6.7 Forces Acting on a System of Objects

When two objects are connected, we can treat them as a single system to simplify the problem.

System Approach

A simpler approach is to consider the two boxes and the string as a single system.

• Internal forces: The tension T acting on both boxes - these need not be considered.
• External forces: Only the applied force F matters.

Consider two boxes of masses m₁ and m₂ on a frictionless horizontal surface connected by a string. A force F pulls Box 1 to the right, and it pulls Box 2 through the string.

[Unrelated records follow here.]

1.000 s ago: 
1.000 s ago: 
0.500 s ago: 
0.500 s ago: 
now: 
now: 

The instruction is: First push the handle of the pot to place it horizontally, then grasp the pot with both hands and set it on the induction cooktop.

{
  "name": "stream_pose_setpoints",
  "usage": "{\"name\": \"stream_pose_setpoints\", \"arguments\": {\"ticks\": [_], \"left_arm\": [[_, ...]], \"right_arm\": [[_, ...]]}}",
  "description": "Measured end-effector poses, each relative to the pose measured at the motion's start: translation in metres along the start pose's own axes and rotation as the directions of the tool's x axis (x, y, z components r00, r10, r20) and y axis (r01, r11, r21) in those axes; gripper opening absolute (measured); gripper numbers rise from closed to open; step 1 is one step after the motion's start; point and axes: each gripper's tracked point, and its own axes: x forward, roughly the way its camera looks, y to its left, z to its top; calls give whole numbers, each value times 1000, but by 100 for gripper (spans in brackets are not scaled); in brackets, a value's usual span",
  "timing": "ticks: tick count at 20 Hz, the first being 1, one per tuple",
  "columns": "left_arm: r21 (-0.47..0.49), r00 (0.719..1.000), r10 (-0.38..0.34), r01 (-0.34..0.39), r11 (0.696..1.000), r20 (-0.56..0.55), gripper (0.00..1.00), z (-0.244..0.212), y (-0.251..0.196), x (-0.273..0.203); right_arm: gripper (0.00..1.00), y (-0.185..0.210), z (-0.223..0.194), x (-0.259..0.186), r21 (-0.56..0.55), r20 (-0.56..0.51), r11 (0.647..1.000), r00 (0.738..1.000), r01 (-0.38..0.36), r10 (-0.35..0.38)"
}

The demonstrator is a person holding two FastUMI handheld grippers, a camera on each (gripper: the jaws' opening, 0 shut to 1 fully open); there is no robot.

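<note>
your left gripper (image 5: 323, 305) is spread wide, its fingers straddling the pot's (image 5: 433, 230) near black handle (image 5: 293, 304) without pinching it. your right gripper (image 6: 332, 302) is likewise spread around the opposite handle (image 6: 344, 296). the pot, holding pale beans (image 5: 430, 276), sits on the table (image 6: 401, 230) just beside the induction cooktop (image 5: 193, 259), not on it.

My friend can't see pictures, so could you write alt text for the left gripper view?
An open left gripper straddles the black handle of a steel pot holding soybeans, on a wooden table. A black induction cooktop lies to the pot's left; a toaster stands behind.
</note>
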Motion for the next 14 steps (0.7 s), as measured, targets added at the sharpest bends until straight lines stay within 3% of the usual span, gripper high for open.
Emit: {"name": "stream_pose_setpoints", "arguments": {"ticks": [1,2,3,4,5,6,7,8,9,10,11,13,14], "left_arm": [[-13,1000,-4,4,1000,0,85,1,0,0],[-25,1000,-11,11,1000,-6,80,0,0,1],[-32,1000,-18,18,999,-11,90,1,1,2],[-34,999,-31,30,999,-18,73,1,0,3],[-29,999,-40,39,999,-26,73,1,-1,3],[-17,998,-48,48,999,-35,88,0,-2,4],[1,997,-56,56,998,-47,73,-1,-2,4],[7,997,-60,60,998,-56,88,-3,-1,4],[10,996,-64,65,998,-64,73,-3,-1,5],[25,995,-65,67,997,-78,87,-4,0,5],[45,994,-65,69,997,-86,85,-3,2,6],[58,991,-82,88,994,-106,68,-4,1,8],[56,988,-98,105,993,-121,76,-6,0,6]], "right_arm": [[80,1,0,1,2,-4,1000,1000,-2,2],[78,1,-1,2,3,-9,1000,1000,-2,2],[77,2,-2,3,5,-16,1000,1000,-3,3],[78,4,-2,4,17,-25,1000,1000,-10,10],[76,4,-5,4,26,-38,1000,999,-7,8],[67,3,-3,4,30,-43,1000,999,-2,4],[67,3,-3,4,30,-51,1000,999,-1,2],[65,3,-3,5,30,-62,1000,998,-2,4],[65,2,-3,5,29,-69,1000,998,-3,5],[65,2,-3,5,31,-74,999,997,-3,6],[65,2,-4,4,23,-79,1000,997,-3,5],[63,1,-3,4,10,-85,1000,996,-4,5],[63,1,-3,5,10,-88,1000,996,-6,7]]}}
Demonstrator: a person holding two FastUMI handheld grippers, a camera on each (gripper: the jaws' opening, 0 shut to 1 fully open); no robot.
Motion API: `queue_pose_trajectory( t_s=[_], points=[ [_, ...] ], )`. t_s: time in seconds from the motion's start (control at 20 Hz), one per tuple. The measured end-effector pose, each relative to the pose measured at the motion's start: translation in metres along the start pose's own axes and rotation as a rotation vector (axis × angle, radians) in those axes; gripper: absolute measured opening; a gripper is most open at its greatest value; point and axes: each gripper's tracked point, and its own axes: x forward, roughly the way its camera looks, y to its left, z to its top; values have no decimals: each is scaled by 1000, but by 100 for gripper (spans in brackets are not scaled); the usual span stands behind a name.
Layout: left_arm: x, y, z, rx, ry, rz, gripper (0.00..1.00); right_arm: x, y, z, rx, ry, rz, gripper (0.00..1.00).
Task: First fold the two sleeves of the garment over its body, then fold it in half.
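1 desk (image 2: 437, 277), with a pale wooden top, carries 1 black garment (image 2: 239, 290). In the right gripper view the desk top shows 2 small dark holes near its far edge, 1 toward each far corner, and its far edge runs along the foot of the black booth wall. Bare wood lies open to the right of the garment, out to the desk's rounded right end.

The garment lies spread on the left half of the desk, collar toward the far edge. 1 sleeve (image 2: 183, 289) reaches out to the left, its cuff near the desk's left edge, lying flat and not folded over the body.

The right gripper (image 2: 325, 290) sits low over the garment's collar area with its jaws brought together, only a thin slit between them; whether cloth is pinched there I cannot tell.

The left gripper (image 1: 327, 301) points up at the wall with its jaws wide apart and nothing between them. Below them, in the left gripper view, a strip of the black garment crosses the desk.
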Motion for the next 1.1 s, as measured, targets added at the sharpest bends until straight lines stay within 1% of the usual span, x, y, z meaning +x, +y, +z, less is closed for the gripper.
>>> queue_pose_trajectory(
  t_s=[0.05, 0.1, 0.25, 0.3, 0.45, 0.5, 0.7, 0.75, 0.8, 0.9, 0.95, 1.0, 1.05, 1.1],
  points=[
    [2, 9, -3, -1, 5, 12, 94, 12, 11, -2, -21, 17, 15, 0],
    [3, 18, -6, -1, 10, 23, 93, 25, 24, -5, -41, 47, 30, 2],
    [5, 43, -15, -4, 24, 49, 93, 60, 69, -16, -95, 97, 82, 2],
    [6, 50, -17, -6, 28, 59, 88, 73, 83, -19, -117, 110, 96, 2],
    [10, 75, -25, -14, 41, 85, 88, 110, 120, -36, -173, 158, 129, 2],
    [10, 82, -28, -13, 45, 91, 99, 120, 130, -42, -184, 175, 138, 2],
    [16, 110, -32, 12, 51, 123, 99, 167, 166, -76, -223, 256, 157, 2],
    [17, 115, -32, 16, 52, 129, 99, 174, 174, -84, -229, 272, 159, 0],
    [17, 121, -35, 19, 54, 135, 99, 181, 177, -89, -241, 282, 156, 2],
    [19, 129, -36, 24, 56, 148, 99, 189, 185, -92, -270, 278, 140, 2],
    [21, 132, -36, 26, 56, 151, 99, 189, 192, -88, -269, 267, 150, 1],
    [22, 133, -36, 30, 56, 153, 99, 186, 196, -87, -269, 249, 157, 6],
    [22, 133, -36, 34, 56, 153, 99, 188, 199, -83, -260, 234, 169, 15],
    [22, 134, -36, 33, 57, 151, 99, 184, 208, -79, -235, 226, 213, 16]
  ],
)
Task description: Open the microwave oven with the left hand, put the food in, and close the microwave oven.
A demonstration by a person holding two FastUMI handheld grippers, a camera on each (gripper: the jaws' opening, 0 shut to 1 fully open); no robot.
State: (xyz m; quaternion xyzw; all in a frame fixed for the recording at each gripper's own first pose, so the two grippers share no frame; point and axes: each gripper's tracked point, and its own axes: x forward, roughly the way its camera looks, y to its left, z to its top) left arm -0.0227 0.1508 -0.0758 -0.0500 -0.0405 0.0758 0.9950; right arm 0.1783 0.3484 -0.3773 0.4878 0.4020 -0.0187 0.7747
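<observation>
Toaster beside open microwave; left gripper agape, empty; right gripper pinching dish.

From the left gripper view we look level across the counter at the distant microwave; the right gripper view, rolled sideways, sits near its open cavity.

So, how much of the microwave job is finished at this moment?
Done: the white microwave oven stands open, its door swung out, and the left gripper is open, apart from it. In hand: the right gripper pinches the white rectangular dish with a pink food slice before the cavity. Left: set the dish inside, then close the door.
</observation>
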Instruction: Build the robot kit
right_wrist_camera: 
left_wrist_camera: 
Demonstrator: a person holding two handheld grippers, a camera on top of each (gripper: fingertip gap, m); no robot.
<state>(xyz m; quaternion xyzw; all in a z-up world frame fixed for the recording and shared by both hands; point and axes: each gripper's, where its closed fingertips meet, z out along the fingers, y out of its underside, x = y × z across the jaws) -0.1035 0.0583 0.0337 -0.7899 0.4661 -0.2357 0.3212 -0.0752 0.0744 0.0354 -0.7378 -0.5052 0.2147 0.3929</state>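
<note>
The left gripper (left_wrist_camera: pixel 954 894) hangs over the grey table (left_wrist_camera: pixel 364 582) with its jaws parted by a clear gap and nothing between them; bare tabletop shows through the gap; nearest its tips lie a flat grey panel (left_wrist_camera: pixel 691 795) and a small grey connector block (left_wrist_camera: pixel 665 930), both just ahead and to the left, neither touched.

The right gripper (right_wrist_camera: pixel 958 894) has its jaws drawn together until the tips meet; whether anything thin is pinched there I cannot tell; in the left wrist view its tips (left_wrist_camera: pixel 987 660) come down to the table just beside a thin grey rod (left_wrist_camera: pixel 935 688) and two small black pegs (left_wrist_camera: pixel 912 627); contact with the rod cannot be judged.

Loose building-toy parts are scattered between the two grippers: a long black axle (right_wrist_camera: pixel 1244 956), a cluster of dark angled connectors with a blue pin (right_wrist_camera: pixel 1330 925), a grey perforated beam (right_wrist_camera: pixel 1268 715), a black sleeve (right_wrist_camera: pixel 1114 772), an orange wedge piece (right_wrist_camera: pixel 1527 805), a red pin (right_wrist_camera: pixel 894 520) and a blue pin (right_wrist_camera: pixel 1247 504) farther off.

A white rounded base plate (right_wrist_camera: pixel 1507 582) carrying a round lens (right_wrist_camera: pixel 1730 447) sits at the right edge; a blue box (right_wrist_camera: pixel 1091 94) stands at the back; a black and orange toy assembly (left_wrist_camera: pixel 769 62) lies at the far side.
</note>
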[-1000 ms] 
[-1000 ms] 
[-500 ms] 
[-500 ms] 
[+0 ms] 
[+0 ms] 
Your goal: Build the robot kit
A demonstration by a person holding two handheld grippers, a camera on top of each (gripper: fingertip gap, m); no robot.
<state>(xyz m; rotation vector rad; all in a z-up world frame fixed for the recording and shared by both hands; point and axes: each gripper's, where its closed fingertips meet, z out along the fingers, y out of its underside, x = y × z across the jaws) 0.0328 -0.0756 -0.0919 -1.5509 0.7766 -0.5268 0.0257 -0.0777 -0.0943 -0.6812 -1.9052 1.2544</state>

By Newton's third law, equal and opposite tension acts between the boxes-on Box 1 to the left and on Box 2 to the right.

Using the system approach of treating both boxes as one system and Newton's second law, the acceleration of both boxes is given by
a = F / mass of system 

a = F / (m₁ + m₂).

Ready to Go Beyond: In addition to F, the external forces will be gravitational force (m₁g + m₂g) acting on the system downwards, which is balanced by the normal force (N₁ + N₂) acting on the system from the ground.

At a Glance (Summary)

• The force of friction acts on an object in the direction opposite to its direction of motion.
• Newton's first law of motion: An object at rest remains at rest and an object in motion continues to move with a constant velocity, unless a net force acts upon the object.
• Newton's second law of motion: When a net force acts on an object, the object accelerates in the direction of the net force. The magnitude of the acceleration is proportional to the magnitude of the net force and is inversely proportional to the mass of the object.
• Newton's third law of motion: Whenever one object is exerting a force on a second object, the second object is simultaneously exerting an equal and opposite force on the first object.